Where did he go? I have pulled the breaks but the distance was too close. I fear if he got hit. Freeing myself out of the seatbelt, I walk out of my car to check if the man was okay. Oh Gosh, he needs to be okay. He should be okay. Don't tell me that I ended up killing someone. My heart is hammering crazily and I feel my heart beat quickened as I make my way to the front of my car while chanting prays for him to be alive.

"Was I hallucinating?! How could a huge ass man disappear into thin air." there is no body on the ground, no blood. As there was a person standing in front of my a few minutes ago. This is making no sense to me at all. Where would he go?

I shiver as the cold wind is blowing and rain continues to pour down. I clutch my coat around me tightly and turn around to go back in my car with a frown on my face.
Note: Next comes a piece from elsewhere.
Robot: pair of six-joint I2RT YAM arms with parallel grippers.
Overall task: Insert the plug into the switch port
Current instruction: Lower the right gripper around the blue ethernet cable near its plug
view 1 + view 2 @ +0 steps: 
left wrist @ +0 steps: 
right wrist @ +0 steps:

I am still weirded out by the fact that I had nearly drove my car over someone when there is no sign of a living being on this road at the moment. Or maybe I am really thinking too much, maybe there was no one to begin with after all it is raining so heavily, I might have mis-interpreted.

It starts raining more and more badly, the clouds are bursting and there is even lightening. What the hell is happening all of a sudden! I am completely drenched from head to toe, it is even hard to tell if it is the water dripping down my hair or it is just the rain. I should get in car and take my ass out of here, fast. This not-so-normal weather has started to creep me out. Too much for a good weekend.

"Look who do we have here, Alissa Morrise?" my feet halt but I don't turn around. That deep voice is giving me chills and I feel an uneasy feeling building up in the pit of my stomach. I don't know but, something ain't right about this.